Proteus differs from current anomaly detection technologies because it can be personalized to a particular user, Intel says.
"We believe that today's solutions that configure security mechanisms for laptops are fundamentally flawed, in that all laptops are configured the same way," the Intel research team states in its Proteus project description. "Since anomaly detection relies upon finding outliers based upon some description of 'normal patterns of usage,' it is essential to define 'normal' correctly."
"Our premise is that normal behavior should be defined with respect to each end-host individually," Intel explains. "Since end-host behavior differs substantially across people, what is normal for one person may be out of range for another. We thus propose to develop and use individual profiles of end-host behavior that can, in turn, be used to allow the security solutions at each machine to be personalized. These profiles will also enable novel security solutions to be developed."

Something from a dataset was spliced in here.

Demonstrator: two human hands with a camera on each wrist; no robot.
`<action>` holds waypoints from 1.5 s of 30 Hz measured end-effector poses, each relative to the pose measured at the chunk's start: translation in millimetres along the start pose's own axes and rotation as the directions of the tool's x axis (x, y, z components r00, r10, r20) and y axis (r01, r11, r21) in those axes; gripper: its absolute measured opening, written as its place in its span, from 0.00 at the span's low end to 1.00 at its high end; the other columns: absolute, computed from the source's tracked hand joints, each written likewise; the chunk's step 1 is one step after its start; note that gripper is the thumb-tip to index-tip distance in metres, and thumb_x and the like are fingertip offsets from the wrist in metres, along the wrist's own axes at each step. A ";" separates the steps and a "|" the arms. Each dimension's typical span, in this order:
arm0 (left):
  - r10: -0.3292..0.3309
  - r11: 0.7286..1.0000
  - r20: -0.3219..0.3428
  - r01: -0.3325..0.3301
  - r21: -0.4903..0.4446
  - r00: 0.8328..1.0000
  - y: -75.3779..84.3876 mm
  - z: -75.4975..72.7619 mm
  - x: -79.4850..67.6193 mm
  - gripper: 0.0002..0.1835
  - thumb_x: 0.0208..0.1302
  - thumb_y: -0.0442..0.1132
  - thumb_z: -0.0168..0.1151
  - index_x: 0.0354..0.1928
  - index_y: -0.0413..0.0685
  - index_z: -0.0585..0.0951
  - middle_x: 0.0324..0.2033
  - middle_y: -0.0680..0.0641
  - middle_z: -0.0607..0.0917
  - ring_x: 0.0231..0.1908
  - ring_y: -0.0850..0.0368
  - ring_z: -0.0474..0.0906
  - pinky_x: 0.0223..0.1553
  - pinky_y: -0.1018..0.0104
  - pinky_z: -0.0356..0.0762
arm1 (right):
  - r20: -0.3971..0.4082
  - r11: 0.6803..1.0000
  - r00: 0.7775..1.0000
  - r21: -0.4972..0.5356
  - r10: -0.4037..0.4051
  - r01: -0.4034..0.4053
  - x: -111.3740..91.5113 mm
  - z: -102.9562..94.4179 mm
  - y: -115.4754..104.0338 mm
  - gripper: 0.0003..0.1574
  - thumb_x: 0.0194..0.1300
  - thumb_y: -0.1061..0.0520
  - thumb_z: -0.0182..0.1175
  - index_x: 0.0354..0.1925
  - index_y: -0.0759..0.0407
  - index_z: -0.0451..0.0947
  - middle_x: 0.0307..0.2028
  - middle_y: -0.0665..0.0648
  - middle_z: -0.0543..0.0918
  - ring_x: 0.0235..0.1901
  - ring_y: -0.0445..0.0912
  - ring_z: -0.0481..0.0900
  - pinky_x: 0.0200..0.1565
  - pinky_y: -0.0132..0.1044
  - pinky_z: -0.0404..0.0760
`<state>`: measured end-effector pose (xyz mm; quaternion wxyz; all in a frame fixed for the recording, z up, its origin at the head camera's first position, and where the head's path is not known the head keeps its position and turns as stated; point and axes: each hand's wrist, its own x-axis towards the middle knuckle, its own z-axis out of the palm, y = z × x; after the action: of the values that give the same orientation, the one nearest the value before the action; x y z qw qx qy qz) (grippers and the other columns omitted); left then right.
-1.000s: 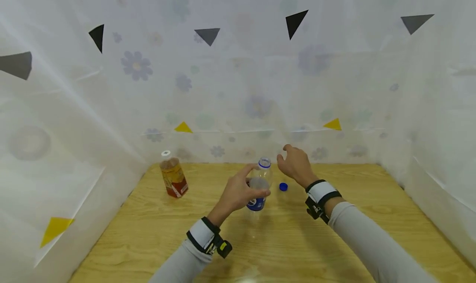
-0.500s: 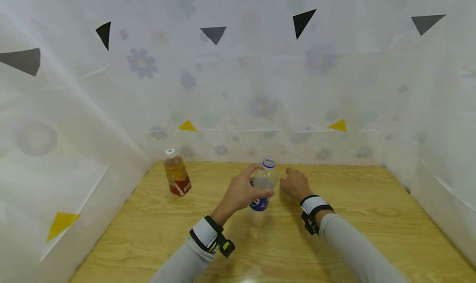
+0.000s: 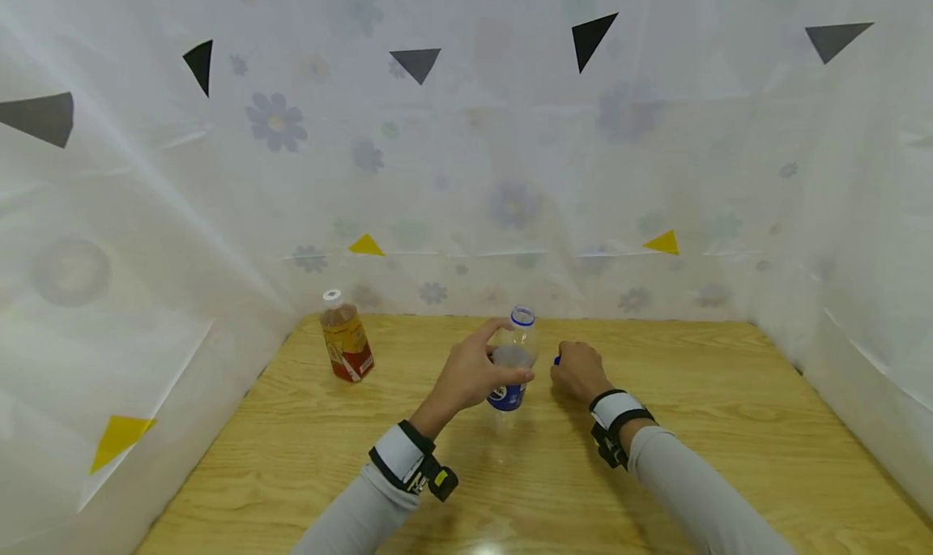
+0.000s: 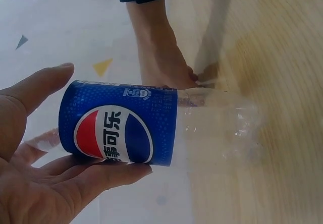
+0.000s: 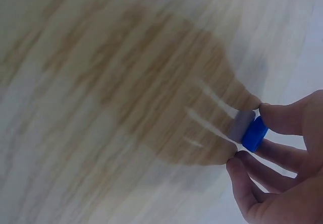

The research acknowledges the fact that end users engage in different behavior on different networks and locations, Taft says. For example, the technology would monitor the user's behavior in the office, on the road, and at home, identifying "normal" patterns of activity in each location. This will make it easier to recognize dangerous trends in activity while making it harder for attackers to hide their exploits, she says.
Taft tells Technology Review that Intel is currently testing Proteus internally with about 350 users and that she hopes to expand the test in the near future. No word yet on when the technology might be commercially available.